School-Safe Puzzle Games

7th Company Puzzle

Ok, this one’s tough. I know there’s a bunch of you out there who love the math type puzzles, and this one’s going to be hard to crack:

The 400 soldiers of the 7th company are ready to march.

They form a square of 20 meters x 20 meters.
Their mascot, a german shepherd dog, stands in the middle of the front line.
The 7th company starts to march at constant speed, and the mascot starts to walk the perimeter of the company clockwise at constant speed at the same time.
The dog is trained in such a way that, when the company has marched 20 meters, the mascot has walked the perimeter completely and is back in the middle of the front line.
The soldiers have marched 20 meters but, what is the distance the dog has walked?

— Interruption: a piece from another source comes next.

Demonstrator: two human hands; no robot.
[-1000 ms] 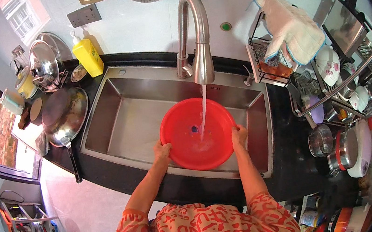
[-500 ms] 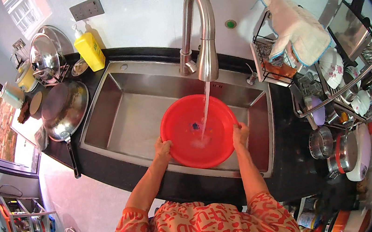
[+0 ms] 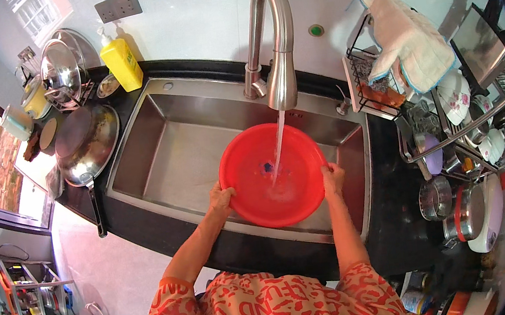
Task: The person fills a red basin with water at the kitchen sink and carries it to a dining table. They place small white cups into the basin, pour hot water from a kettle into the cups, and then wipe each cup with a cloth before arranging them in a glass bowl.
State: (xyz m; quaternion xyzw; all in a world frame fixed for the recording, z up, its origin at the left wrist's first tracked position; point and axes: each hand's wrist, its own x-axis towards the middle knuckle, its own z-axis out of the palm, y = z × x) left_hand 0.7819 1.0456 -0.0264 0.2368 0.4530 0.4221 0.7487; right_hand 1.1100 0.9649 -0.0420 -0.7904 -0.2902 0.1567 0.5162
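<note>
A round red plastic basin [image 3: 246,206] is held over the right part of the steel sink [image 3: 159,154], under a running stream of water. My left hand [image 3: 222,200] is closed on its left rim, thumb on top. On the opposite rim my right hand [image 3: 332,179] is closed too, its other fingers partly hidden by the basin. Water from the curved steel faucet [image 3: 283,77] splashes near the middle of the basin, beside a small dark blue mark on its bottom. The basin's underside is out of sight.
Behind the sink's left corner stands a yellow pump bottle [image 3: 121,63]. A wok [image 3: 88,144] lies upside down on the black counter, left of the sink. At the right are a dish rack [image 3: 453,131] with bowls, a cream cloth mitt [image 3: 406,41] and steel pots [image 3: 467,212].
The basin and both hands have shifted very slightly right and up in view. The grip on the rim stays the same, and water keeps running into the basin.
</note>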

Much Thanks to Bilbao for this one (a regular contributor and untouchable 11 solver)

If you can figure this one out, feel free to submit your answers in the comment section below. Will wait several days before unmasking what the math champs can come up with : )

25 Comments to “7th Company Puzzle”

  1. Jimmy Anders | PUZZLE MASTER | Profile

    When I worked it out I wound up with a 6th degree equation, which aren’t solvable algebraically in general, so I typed it into an equation solver and it gave me an answer of about 83.6225 meters. That answer seems low to me but I double checked my numbers and that’s what I’m getting.

  2. suineg | PUZZLE MASTER | Profile

    jajaja I can be wrong but if the dog walk in the perimeter of the company( that is a square of 20X20)for every 20 mts the company advance, and the company had advanced 20 mts, the dog had advanced the perimeter of the square= 20X4= 80mts right or maybe not jajaja but I think is 80 mts, cool.

  3. jerryvo | Profile

    I say 60 meters

  4. Kllr Wolf | Profile

    I believe the dog travels 82 meters. The speed up and down the sides of the square average out to be the same as the distance of the sides, however the dog would have to walk at an angle when at the back or front of the formation, adding another 2 meters total. Of course the 2 came from off the cuff calculation so it may be in error.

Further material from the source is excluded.